(Records from a data collection)
• • • • • • •
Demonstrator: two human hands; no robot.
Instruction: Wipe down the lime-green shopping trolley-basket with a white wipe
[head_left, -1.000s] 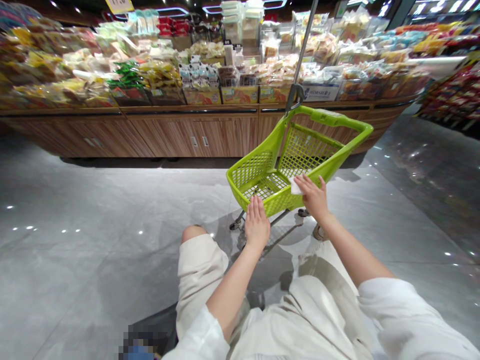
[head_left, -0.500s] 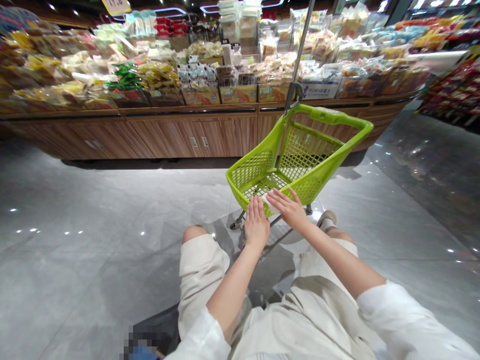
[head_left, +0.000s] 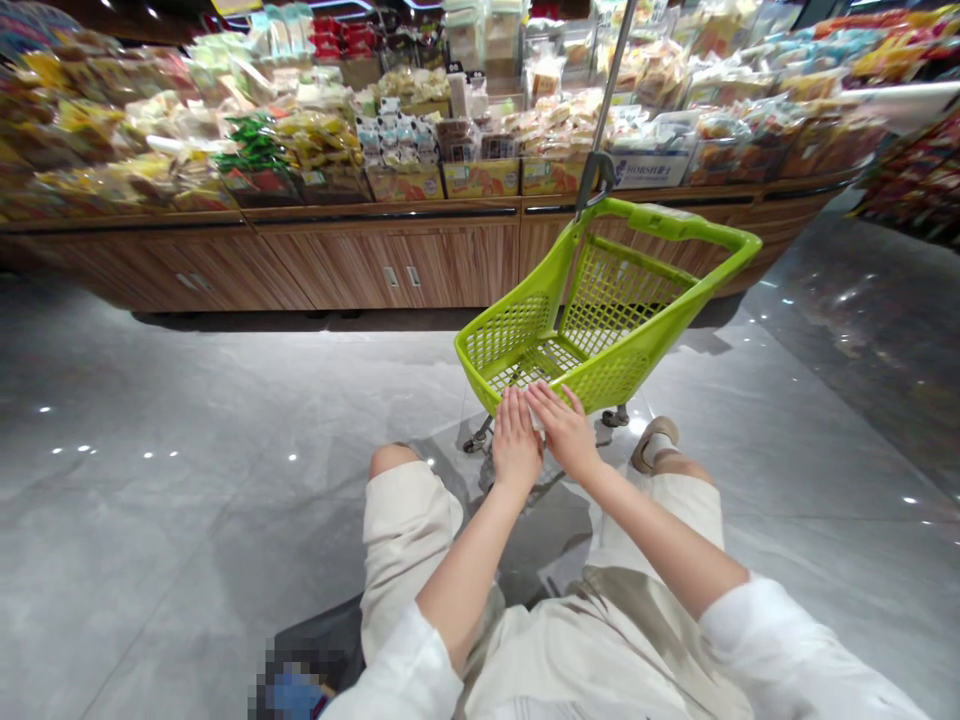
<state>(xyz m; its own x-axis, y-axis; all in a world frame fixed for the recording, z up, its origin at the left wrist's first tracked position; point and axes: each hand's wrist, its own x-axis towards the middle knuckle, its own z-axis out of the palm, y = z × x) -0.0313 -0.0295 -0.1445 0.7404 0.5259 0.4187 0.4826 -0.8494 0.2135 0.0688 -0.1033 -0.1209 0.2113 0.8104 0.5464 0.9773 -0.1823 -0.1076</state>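
Observation:
A lime-green shopping cart with a perforated plastic basket stands in front of me. My left hand lies with straight fingers over the basket's near edge, palm down. Just beside it, my right hand rests with its fingers stretched along the same edge, the fingertips of both hands almost meeting. Whatever is under the palms is hidden; no object shows between the fingers. Inside the basket I see only the lattice floor and walls.
A long wood-panelled display counter runs behind the cart, stacked with packaged foods. A metal pole with a dark hook rises behind the basket. My knees flank the cart's near end on the grey tiled floor. A dark bag-like item sits lower left.
My right hand has slid left and closer to my left hand. The small white piece seen between them at the rim is out of sight now. The view has shifted slightly.

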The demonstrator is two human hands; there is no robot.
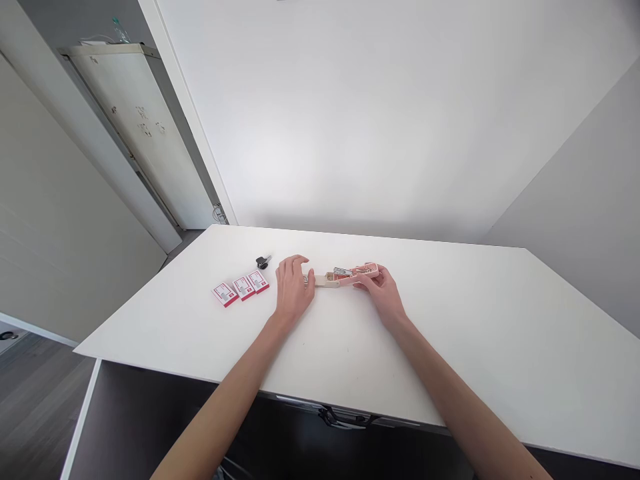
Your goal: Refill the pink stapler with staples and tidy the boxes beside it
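Note:
A pink and cream stapler [329, 279] lies spread wide open on the white table, its metal staple channel showing in the middle. My left hand [294, 283] is closed around the cream end, with thumb and fingers bent over it and partly hiding it. At the other end, my right hand [383, 291] grips the pink part between thumb and fingers. Left of my left hand lie three small red-and-white boxes, the nearest to it being this box [259, 281]. Just behind them rests a black-headed key [263, 263].
The white tabletop [480, 333] stretches well to the right of my hands and meets a white wall [360, 120] at the back. Below the front edge is a dark opening with a black object [345, 419]. A doorway and a pale cabinet [135, 127] stand at the left.

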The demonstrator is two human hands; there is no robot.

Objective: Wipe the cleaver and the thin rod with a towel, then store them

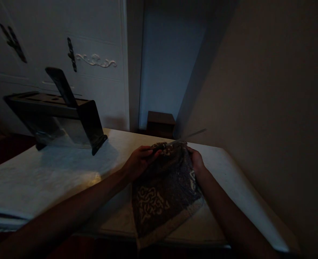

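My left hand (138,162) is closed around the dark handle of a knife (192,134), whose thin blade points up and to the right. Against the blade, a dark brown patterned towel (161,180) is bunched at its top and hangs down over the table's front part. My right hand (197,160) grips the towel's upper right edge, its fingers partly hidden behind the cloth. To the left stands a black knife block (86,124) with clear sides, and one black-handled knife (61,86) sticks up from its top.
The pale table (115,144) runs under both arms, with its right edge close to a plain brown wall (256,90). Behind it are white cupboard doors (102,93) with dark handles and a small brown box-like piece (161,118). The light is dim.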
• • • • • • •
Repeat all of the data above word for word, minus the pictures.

■ Completed task
Demonstrator: two human hands; no robot.
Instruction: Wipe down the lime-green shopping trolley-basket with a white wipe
[head_left, -1.000s] 
[head_left, -0.500s] 
[head_left, +0.000s] 
<state>(xyz m; its own x-axis, y-axis; all in a world frame fixed for the recording, z up, its origin at the left wrist's first tracked position; point and axes: each hand's wrist, its own x-axis towards the middle knuckle, its own z-axis out of the palm, y = z × x) -0.0313 -0.0295 -0.1445 0.7404 0.5259 0.4187 0.4826 -0.8494 0.2135 0.0688 -0.1033 -0.1209 0.2113 0.8104 0.5464 0.9773 -0.1823 -0.1076</state>
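Observation:
A lime-green shopping cart with a perforated plastic basket stands in front of me. My left hand lies with straight fingers over the basket's near edge, palm down. Just beside it, my right hand rests with its fingers stretched along the same edge, the fingertips of both hands almost meeting. Whatever is under the palms is hidden; no object shows between the fingers. Inside the basket I see only the lattice floor and walls.
A long wood-panelled display counter runs behind the cart, stacked with packaged foods. A metal pole with a dark hook rises behind the basket. My knees flank the cart's near end on the grey tiled floor. A dark bag-like item sits lower left.
My right hand has slid left and closer to my left hand. The small white piece seen between them at the rim is out of sight now. The view has shifted slightly.
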
The demonstrator is two human hands; there is no robot.
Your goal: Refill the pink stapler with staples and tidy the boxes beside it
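Note:
A pink and cream stapler [329, 279] lies spread wide open on the white table, its metal staple channel showing in the middle. My left hand [294, 283] is closed around the cream end, with thumb and fingers bent over it and partly hiding it. At the other end, my right hand [383, 291] grips the pink part between thumb and fingers. Left of my left hand lie three small red-and-white boxes, the nearest to it being this box [259, 281]. Just behind them rests a black-headed key [263, 263].
The white tabletop [480, 333] stretches well to the right of my hands and meets a white wall [360, 120] at the back. Below the front edge is a dark opening with a black object [345, 419]. A doorway and a pale cabinet [135, 127] stand at the left.
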
The demonstrator is two human hands; there is no robot.

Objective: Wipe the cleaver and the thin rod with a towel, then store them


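My left hand (138,162) is closed around the dark handle of a knife (192,134), whose thin blade points up and to the right. Against the blade, a dark brown patterned towel (161,180) is bunched at its top and hangs down over the table's front part. My right hand (197,160) grips the towel's upper right edge, its fingers partly hidden behind the cloth. To the left stands a black knife block (86,124) with clear sides, and one black-handled knife (61,86) sticks up from its top.
The pale table (115,144) runs under both arms, with its right edge close to a plain brown wall (256,90). Behind it are white cupboard doors (102,93) with dark handles and a small brown box-like piece (161,118). The light is dim.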

No further output is needed.